HomeNews

News

The Holly and the Ivy (but not the tinsel, plastic packaging or batteries)…our guide to making this festive season a little bit greener

Tuesday 26 November 2019

Christmas is a time for giving


Do you struggle to buy presents for family and friends because they already have everything they need? If you find yourself buying novelty Christmas items just because you “need to buy something”, then consider a family/friend gift exchange (also known as Secret Santa). Not only does this drastically reduce your Christmas shopping list, it also means you can spend a little more and buy something the recipient will really appreciate. No more novelty reindeer socks (unless they’re homemade)! For lots of ideas, try the College Lake Artists’ Christmas Fair  near Tring, or Amersham Museum’s Christmas Fair .

College lake christmas fair

 

If you do decide to give individual gifts, why not give something pre-loved or homemade? Get your kids on the case too and stimulate their creative juices on wet winter weekends! With a bit of planning you could make lavender bags, home-made chocolates, or gingerbread. If creativity doesn’t come naturally, why not take advantage of the many local Christmas craft workshops to get started? 

 

Whereinspirationblooms

When its finally time to hand over the present, be aware that most wrapping paper is not recyclable (ie anything shiny or glittery). A good rule of thumb is that if you scrunch up the paper and it stays “scrunched” you can dispose of it in recycling. To avoid any doubt, package presents in reusable gift bags, fabric tied with string or twine, or even newspaper and make use of last year’s Christmas cards by cutting out festive shapes to make gift tags or labels.

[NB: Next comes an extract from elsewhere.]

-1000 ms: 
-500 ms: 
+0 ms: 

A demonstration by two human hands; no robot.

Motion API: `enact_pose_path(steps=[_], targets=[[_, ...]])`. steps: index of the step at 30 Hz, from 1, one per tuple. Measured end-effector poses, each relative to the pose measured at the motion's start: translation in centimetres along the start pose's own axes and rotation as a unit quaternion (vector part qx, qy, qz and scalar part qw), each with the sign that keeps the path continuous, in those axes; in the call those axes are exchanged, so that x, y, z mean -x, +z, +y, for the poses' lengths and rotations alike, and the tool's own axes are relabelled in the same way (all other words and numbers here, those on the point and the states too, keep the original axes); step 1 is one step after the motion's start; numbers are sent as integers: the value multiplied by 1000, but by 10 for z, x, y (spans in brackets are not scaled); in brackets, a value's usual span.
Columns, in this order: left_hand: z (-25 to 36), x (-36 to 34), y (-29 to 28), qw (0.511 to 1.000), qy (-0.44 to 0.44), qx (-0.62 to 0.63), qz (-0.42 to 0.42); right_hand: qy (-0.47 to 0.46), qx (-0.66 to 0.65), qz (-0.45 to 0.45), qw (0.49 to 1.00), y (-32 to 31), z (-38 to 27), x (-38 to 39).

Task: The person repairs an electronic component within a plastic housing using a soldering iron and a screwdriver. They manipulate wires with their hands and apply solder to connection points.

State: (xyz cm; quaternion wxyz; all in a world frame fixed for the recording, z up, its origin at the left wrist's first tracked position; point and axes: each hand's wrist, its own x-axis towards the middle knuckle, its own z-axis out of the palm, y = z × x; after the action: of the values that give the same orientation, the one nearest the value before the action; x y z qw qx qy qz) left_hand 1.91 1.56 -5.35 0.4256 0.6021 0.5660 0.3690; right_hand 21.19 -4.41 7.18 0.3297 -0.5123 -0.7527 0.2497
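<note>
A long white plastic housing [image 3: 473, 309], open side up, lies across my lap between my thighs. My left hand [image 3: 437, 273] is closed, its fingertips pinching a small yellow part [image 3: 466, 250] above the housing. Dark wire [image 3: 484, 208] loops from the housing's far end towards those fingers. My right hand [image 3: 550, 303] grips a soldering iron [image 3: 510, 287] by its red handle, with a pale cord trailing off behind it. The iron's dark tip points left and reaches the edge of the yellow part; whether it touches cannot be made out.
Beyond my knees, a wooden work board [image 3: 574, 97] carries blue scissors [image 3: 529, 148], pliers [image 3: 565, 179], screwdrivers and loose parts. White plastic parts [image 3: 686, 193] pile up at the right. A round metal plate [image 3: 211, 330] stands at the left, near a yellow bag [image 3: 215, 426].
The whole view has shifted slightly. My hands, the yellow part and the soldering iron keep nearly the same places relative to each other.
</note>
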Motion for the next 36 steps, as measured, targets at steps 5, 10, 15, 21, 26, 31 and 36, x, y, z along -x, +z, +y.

Don’t forget if you receive something you’re sure you won’t use, take it to your local charity shop, or hang on to it for regifting later in the year - just remember who gave it to you!

 

Deck the Halls, Kitchens, Living Rooms…


Kids do love to make decorations! Paper chains made from magazine cuttings will keep them entertained for hours - and help ‘littlies’ develop their fine motor skills. Don’t forget to supervise the scissors!

Dough, cinnamon sticks, gingerbread, holly, seasonal berries, ivy and evergreen branches can be used to make decorations in the run up to Christmas, and they can all go in your compost bin afterwards. Just make sure wherever you get the greenery from isn’t someone else’s garden (unless you have permission of course). Mistletoe is available at most garden centres and Christmas tree sellers (we don’t recommend trying to find your own).

In recent years there has been a noticeable increase in wreath-making workshops in the Chilterns, a great idea to exercise your creativity and make something beautiful at the same time. Find a wreath workshop here – these are usually very popular so booking early is recommended!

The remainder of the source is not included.